## DATA FOR THIS TASK
═══

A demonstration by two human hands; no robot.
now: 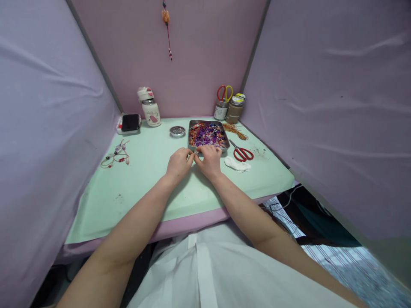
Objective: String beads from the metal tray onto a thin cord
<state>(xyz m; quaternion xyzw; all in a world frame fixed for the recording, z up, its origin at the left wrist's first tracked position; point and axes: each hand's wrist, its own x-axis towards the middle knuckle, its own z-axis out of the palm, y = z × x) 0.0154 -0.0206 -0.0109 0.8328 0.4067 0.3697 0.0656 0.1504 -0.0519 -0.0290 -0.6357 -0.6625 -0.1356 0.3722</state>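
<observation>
— White apron (205, 273) fills the foreground. What carries the scene?
— A green-topped table (135, 201), boxed in by lilac cloth walls. Two bare forearms cross its near edge toward the middle.
— And the hands?
— Left hand (179, 164) and right hand (210, 161) meet fingertip to fingertip, fingers curled narrow. Whatever sits between the tips is too small to tell.
— Where is the tray?
— The steel tray (207, 122) of beads (207, 134) lies just beyond the knuckles, toward the far edge. The right hand is nearer, touching its near rim; the left sits just off its near-left corner.
— Anything else?
— Red scissors (243, 153) and a white wad (236, 164) lie right of the tray, and a round tin (177, 131) lies to its left.
</observation>
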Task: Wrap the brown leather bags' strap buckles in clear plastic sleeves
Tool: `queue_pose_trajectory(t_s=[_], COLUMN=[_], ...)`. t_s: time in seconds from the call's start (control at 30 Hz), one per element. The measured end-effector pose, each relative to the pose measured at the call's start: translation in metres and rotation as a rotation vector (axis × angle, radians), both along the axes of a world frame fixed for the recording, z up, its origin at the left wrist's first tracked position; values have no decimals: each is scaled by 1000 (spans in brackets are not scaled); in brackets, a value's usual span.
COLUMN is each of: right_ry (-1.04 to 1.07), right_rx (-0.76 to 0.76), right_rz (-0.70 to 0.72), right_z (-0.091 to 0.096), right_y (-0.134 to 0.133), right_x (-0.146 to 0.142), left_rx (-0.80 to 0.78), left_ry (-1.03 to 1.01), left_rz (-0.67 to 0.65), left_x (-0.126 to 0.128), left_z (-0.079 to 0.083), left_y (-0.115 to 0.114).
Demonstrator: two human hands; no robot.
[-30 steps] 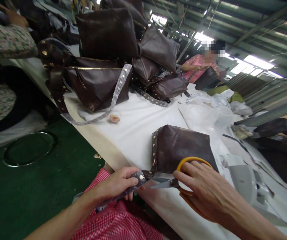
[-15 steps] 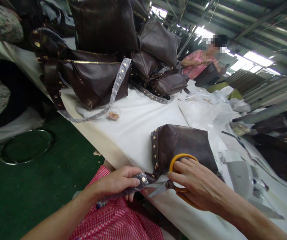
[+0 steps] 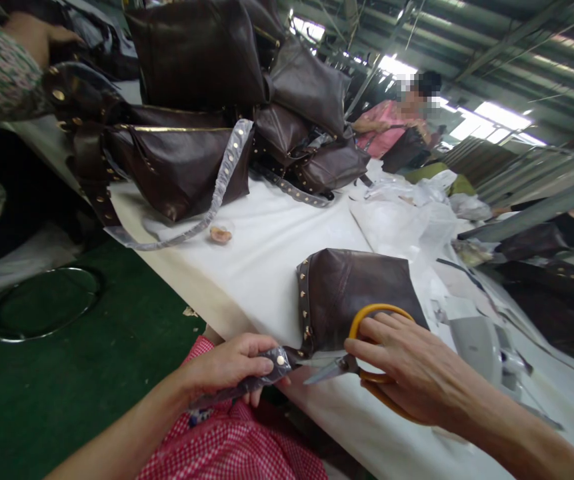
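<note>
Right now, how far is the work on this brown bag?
Done: the bag lies on the table, its strap pulled out in the left hand. In hand: the right hand holds open scissors at the strap. Left: the plastic wrap covers the strap; no cut shows.
</note>
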State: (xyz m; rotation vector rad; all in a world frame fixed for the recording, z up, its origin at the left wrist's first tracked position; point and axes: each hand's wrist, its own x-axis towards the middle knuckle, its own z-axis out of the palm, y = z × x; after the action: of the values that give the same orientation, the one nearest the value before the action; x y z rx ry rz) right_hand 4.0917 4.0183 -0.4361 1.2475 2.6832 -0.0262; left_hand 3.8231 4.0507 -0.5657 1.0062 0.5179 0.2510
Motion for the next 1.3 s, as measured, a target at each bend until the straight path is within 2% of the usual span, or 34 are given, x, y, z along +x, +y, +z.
queue_pose_trajectory(t_s=[0.23,0.6,0.93,1.17,1.3], right_ry=[-14,9,12,34,44], right_rx=[-98,-162,-125,-214,-202], right_rz=[-14,-19,5,52,30], right_z=[-2,-1,-3,-14,-6], right_y=[6,17,19,16,16], right_x=[-11,-18,-11,-20,-15], left_rx=[5,-5,-76,-86,-51], left_ry=[-6,-8,-33,-20,-10], left_rz=[-28,-63,-61,-40,-54], left_x=[-1,-2,-2,-2,-3], left_z=[-4,-2,-3,-7,-8], left_y=[0,4,4,5,7])
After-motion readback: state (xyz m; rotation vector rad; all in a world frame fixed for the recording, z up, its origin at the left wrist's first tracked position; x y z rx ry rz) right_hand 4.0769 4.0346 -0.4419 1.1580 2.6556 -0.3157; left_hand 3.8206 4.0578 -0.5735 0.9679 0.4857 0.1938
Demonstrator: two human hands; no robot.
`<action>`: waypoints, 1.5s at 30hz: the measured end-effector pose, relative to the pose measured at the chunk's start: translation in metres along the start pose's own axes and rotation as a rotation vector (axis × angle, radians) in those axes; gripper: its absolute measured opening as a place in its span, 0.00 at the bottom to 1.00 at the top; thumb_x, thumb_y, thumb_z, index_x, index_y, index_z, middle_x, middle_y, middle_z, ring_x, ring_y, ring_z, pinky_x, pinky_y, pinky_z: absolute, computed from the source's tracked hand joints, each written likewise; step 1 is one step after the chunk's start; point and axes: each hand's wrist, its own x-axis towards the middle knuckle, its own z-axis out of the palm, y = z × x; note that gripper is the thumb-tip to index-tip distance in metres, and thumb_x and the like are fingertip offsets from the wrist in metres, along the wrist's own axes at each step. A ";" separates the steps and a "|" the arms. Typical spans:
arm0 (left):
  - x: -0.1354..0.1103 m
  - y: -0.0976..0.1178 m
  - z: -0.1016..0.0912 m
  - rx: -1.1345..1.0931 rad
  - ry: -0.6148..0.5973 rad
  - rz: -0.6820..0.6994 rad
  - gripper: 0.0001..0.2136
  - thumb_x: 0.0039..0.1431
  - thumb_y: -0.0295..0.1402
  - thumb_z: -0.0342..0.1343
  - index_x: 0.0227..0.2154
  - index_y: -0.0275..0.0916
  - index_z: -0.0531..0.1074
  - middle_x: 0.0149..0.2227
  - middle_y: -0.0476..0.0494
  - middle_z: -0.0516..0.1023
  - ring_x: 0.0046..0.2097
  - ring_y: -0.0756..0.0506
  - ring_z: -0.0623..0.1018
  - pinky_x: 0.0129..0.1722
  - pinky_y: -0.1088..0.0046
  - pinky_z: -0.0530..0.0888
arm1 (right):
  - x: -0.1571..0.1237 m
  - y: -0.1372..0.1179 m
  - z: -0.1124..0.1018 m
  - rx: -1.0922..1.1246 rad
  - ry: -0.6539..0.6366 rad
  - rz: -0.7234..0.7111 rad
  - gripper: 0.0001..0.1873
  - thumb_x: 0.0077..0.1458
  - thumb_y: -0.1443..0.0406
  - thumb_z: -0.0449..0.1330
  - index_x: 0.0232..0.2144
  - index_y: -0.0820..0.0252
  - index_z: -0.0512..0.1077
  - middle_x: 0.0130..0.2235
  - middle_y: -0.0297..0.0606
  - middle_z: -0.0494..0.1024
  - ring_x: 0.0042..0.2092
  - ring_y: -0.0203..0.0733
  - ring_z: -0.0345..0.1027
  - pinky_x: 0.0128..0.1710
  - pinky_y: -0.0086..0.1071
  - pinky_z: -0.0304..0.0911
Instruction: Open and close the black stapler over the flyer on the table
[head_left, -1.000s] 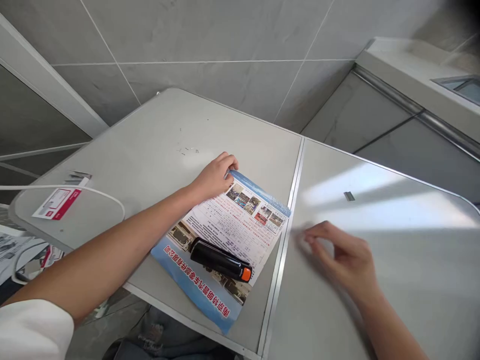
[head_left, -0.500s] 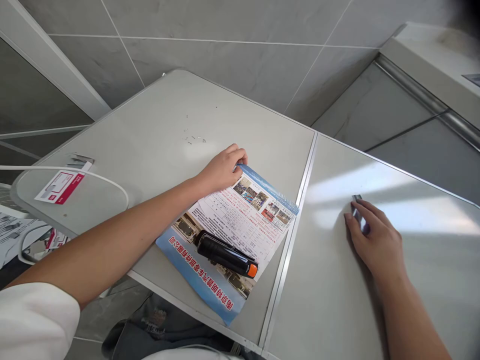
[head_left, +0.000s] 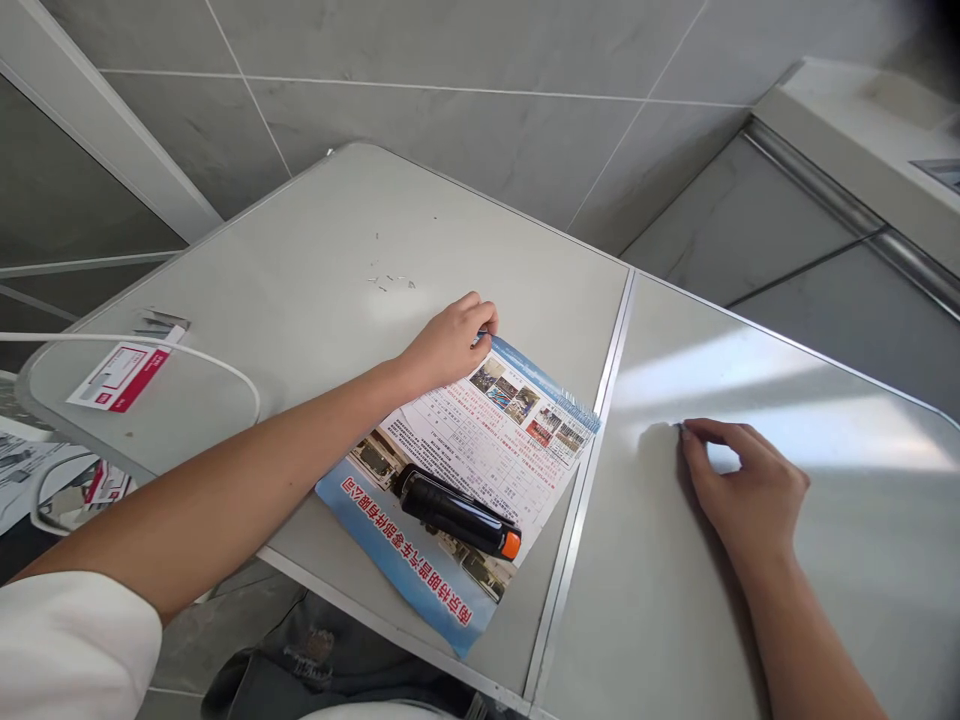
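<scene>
A printed leaflet (head_left: 487, 430) with blue borders, photos and red lettering lies slanted on the table. My left hand (head_left: 454, 340) is closed at its upper corner, the thumb on the paper and the fingers curled over the edge. Thin metal staples (head_left: 579, 405) stand in a row along the leaflet's right part of that edge. Across its lower half rests a black elongated object (head_left: 459, 512) with an orange end, a stapler by its look. Over the right half of the table my right hand (head_left: 746, 490) pinches something tiny, mostly hidden by the fingertips.
Loose staples (head_left: 390, 280) lie scattered on the white table (head_left: 300, 240). A red and white box (head_left: 127, 375) sits at the left edge beneath a white cable (head_left: 217, 362). A metal seam (head_left: 585, 490) divides the tabletop. Behind rises a grey tiled wall (head_left: 450, 130).
My right hand has shifted slightly left and down, its fingers now in a narrow pinch; the shiny metal piece seen in it before no longer shows clearly. My left hand stays at the leaflet's corner.
</scene>
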 end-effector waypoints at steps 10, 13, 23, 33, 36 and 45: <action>-0.001 -0.004 0.002 0.011 -0.008 -0.003 0.07 0.62 0.23 0.50 0.36 0.41 0.69 0.42 0.43 0.72 0.42 0.45 0.75 0.44 0.66 0.72 | 0.016 -0.055 0.013 0.181 -0.117 -0.145 0.06 0.59 0.66 0.61 0.36 0.51 0.79 0.38 0.32 0.83 0.38 0.43 0.77 0.41 0.37 0.69; -0.001 -0.003 0.002 0.011 -0.014 -0.006 0.07 0.62 0.22 0.50 0.35 0.40 0.69 0.42 0.43 0.72 0.42 0.45 0.75 0.43 0.66 0.72 | 0.043 -0.082 0.022 0.226 -0.091 -0.219 0.07 0.58 0.68 0.61 0.35 0.52 0.79 0.36 0.33 0.82 0.38 0.44 0.76 0.43 0.38 0.70; -0.002 0.000 -0.001 0.034 -0.003 0.012 0.08 0.61 0.21 0.50 0.37 0.40 0.71 0.42 0.43 0.71 0.42 0.43 0.74 0.45 0.65 0.72 | 0.134 -0.145 0.101 0.232 -0.122 -0.368 0.09 0.57 0.70 0.55 0.35 0.54 0.75 0.36 0.41 0.80 0.41 0.50 0.72 0.46 0.45 0.66; -0.001 0.002 -0.001 0.048 -0.015 -0.001 0.07 0.62 0.22 0.51 0.37 0.40 0.70 0.42 0.43 0.71 0.41 0.44 0.74 0.43 0.66 0.72 | 0.122 -0.134 0.099 0.314 -0.136 -0.376 0.07 0.57 0.66 0.59 0.36 0.55 0.77 0.41 0.41 0.79 0.40 0.47 0.72 0.44 0.42 0.68; -0.002 0.001 -0.001 0.035 -0.013 -0.005 0.07 0.62 0.22 0.51 0.36 0.40 0.70 0.42 0.43 0.71 0.41 0.45 0.74 0.42 0.66 0.72 | 0.102 -0.118 0.069 0.277 -0.121 -0.300 0.07 0.59 0.65 0.58 0.34 0.55 0.76 0.37 0.39 0.79 0.36 0.44 0.72 0.42 0.40 0.68; 0.000 0.001 -0.001 0.033 -0.013 -0.013 0.07 0.63 0.22 0.52 0.36 0.41 0.69 0.41 0.45 0.71 0.39 0.47 0.73 0.41 0.67 0.72 | 0.020 -0.026 0.004 0.093 -0.243 0.116 0.04 0.55 0.60 0.62 0.31 0.51 0.76 0.27 0.32 0.76 0.28 0.43 0.68 0.33 0.37 0.64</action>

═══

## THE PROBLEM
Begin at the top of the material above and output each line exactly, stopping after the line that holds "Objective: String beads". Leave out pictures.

## RESPONSE TO THIS EXERCISE
A demonstration by two human hands; no robot.
now: 
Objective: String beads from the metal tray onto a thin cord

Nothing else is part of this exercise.